*What to work on*
From the records below, return every line containing the word "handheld".

*Data listing*
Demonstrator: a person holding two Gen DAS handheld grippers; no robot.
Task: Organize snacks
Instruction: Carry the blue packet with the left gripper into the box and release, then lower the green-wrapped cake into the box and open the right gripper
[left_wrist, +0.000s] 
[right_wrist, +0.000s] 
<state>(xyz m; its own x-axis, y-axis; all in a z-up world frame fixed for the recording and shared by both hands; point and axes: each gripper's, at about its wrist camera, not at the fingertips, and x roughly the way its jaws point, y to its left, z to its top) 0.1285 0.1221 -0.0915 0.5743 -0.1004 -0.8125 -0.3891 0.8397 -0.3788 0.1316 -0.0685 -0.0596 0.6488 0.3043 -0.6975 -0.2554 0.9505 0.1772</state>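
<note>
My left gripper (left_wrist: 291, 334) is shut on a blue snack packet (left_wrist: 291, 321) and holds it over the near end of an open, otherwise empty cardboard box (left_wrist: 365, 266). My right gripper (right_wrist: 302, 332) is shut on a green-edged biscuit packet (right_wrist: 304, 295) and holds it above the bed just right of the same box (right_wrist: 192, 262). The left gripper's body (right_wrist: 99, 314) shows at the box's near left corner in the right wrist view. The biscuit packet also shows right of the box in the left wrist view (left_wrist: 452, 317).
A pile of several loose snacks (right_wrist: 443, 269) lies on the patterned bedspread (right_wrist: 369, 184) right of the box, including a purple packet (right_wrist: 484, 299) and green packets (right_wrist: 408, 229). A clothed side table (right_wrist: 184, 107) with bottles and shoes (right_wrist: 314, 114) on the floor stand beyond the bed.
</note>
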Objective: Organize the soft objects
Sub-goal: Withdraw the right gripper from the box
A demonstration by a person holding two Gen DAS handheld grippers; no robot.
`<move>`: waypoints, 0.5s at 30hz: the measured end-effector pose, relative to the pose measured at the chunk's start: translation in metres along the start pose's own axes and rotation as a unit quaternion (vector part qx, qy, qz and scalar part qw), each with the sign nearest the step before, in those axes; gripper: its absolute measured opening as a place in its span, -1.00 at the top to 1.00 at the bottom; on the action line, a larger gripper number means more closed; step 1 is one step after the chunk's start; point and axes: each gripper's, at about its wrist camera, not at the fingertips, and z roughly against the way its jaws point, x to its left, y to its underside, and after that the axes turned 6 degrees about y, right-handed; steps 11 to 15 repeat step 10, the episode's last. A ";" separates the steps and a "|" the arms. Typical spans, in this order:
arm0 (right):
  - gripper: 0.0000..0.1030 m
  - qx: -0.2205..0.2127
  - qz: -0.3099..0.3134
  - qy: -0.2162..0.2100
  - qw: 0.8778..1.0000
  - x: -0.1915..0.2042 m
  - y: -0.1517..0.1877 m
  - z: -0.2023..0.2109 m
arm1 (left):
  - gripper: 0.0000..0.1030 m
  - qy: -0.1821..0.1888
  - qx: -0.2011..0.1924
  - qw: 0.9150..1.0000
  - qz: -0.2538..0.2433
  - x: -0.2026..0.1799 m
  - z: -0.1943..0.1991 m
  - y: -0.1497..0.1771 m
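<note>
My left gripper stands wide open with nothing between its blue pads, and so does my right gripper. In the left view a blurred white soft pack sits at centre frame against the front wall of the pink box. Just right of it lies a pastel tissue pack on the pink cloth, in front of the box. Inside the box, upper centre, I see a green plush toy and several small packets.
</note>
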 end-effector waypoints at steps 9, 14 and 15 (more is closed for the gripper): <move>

*Written solution*
Demonstrator: a person holding two Gen DAS handheld grippers; no robot.
A demonstration by a person holding two Gen DAS handheld grippers; no robot.

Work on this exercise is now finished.